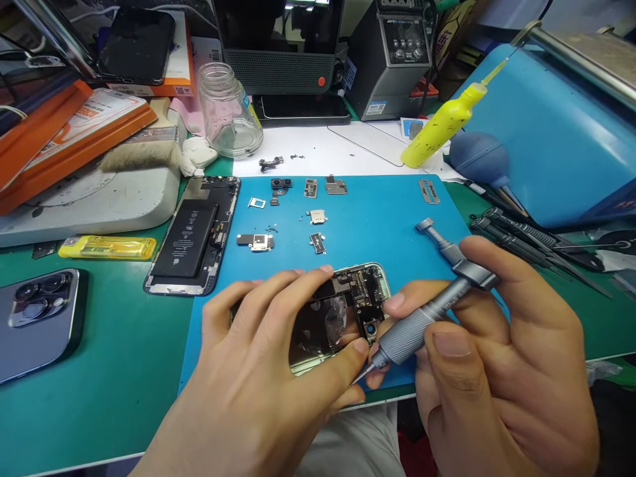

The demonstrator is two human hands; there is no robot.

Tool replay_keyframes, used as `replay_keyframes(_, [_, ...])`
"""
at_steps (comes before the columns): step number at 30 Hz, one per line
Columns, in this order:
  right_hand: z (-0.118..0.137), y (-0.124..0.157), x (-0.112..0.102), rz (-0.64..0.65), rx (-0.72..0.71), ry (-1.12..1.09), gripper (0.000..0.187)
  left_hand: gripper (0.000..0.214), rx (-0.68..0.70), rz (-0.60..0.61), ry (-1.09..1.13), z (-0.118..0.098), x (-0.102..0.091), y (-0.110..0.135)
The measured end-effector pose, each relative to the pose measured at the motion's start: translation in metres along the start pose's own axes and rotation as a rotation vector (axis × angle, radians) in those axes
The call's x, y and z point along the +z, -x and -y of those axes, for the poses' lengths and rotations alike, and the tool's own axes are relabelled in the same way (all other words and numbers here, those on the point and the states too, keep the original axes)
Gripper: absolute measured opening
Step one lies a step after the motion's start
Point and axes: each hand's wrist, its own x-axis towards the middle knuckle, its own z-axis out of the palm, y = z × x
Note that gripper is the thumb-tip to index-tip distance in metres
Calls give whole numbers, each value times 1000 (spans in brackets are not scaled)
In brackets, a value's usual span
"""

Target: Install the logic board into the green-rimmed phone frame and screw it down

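My left hand grips an opened phone housing across its top, thumb near the lower edge. The housing is tilted, and its inner boards and a camera ring show at the right end. In my right hand is a grey precision screwdriver, held slanting, with the index finger on its upper end. Its tip points down-left at the housing's near edge, by my left thumb; whether it touches a screw I cannot tell. Behind the housing, small parts lie on the blue mat: a camera module, metal shields and a SIM tray.
To the left lie a phone screen assembly with battery, a yellow lighter and a dark blue phone. A glass jar stands behind. At right are a yellow bottle, a blower bulb and several tweezers.
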Motion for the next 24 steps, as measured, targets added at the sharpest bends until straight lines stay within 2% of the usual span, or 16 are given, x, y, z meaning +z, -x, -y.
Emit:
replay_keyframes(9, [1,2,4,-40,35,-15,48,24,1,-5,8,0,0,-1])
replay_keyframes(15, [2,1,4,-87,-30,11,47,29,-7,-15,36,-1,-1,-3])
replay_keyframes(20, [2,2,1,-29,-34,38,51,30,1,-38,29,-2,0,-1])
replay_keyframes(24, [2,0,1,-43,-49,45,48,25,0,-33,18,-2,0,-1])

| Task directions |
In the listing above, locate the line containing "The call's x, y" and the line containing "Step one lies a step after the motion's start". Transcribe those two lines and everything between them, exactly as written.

| The answer |
The call's x, y and z point along the +z, -x and -y of those axes, for the poses' lengths and rotations alike, and the tool's own axes are relabelled in the same way (all other words and numbers here, those on the point and the states too, keep the original axes)
Gripper: absolute measured opening
Step one lies a step after the motion's start

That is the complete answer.